Emma Vely was a writer in the women's movement . She wrote for the magazine Die Frau , was in close contact with Anna Schepeler-Lette and Hedwig Dohm and was on friendly terms with Fanny Lewald . In her novels, too, she campaigned for an improvement in the position of women, including through better schooling for girls.

Her daughter Lolo Vely became an actress and was also active as a writer.
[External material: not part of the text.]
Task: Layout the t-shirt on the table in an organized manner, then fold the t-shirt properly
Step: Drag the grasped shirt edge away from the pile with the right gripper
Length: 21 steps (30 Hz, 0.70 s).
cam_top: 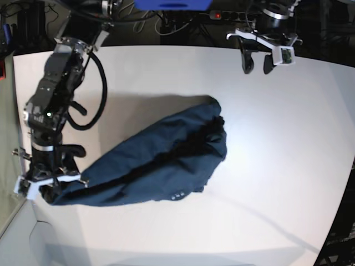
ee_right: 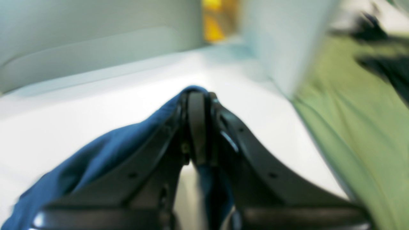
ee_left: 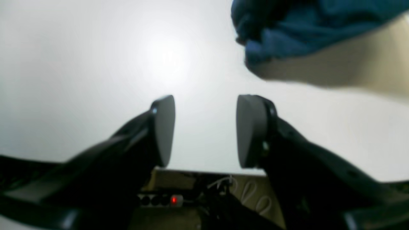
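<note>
The dark navy t-shirt [cam_top: 161,160] lies bunched in a long diagonal heap on the white table [cam_top: 277,166], stretched toward the front left corner. There my right gripper [cam_top: 50,188] is shut on the shirt's edge. In the right wrist view the gripper [ee_right: 198,105] pinches blue cloth [ee_right: 96,166], which drapes down to the left. My left gripper [cam_top: 258,61] hovers open near the table's back edge, apart from the shirt. In the left wrist view the open gripper [ee_left: 206,105] holds nothing, and a fold of the t-shirt [ee_left: 303,28] shows at the upper right.
A power strip [cam_top: 222,15] with a red light lies among cables behind the table's back edge; it also shows in the left wrist view as the power strip [ee_left: 161,200]. The table's left edge runs close beside my right gripper, with green floor [ee_right: 351,127] beyond.
</note>
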Available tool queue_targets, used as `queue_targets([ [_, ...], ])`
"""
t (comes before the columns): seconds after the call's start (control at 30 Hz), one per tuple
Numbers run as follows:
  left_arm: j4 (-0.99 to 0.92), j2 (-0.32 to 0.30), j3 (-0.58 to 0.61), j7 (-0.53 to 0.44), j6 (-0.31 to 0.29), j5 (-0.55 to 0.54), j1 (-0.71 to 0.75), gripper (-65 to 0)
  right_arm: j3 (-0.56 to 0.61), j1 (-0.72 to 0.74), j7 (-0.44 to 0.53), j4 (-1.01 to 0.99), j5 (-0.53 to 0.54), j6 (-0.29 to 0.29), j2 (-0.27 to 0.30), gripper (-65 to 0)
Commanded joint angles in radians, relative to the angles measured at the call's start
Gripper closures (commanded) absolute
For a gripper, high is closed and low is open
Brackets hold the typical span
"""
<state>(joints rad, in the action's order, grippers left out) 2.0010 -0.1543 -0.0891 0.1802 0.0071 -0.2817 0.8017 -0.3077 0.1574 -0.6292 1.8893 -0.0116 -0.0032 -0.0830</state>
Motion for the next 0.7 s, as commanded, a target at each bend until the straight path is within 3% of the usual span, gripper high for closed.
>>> queue_targets([
  [0.0,0.019,0.002,0.001,-0.025,-0.002,-0.003,0.0,-30.6,-0.017,0.02,0.018,-0.023,0.009,0.004,0.001,0.0],
  [0.1,0.022,0.002,0.007,-0.028,-0.003,-0.003,-0.02,-30.6,-0.066,0.029,0.018,-0.153,0.009,0.006,0.036,-2.8],
  [0.23,0.025,-0.008,0.05,-0.029,-0.003,-0.003,-0.063,-30.6,-0.091,0.006,0.016,-0.262,0.009,0.009,0.067,-18.4],
  [0.43,0.02,0.002,0.068,-0.02,0.004,0.003,-0.167,-30.6,-0.087,-0.098,0.018,-0.195,0.011,0.01,0.078,-40.9],
  [0.6,0.008,0.003,0.064,-0.018,0.006,-0.001,-0.298,-30.6,-0.084,-0.177,0.018,-0.099,0.045,0.012,0.059,-43.7],
  [0.67,-0.01,0.003,0.062,0.025,0.006,-0.001,-0.35,-30.6,-0.084,-0.212,0.018,-0.061,0.081,0.012,0.059,-43.7],
])
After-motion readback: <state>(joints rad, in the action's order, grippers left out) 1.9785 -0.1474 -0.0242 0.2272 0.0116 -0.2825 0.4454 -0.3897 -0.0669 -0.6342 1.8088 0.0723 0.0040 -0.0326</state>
Parts of Emma Simon-Vely's estate are stored in the German Literature Archive in Marbach , in the archive of the Berlin-Brandenburg Academy of Sciences . and kept in the Hessian State Archives in Darmstadt .

Honors

For her historical work, Duke Karl von Württemberg and Franziska von Hohenheim , Emma Simon received the Great Gold Medal for Art and Science on the ribbon of the Order of the Württemberg Crown from King Wilhelm II of Württemberg.

Sources and literature

  • Vely, Emma . In: Sophie Pataky (Hrsg.): Lexicon of German women of the pen . Volume 2. Verlag Carl Pataky, Berlin 1898, p. 388 f. ( Digitized version ).
  • Petra Wilhelmy: The Berlin salons: With historical-literary walks . P. 366 ff Walter de Gruyter, Berlin 2000. ISBN 978-3-11-016414-5
  • Emma Vely: My beautiful and difficult life . Frankenstein, Leipzig 1929. (autobiography)

Web links

Wikisource: Emma Simon  - Sources and full texts

Individual evidence

  1. ^ Inventory A: Vely (accessed March 14, 2013)
  2. Vely, Emma (accessed March 12, 2013)
  3. Eckhart G. Franz:  NACHLASS VELY  (= Repertories Hessisches Staatsarchiv Darmstadt ) holdings O 59 Vely (PDF; 16 KB). In: Archive Information System Hessen (Arcinsys Hessen), status: January 1994, accessed on September 22, 2016.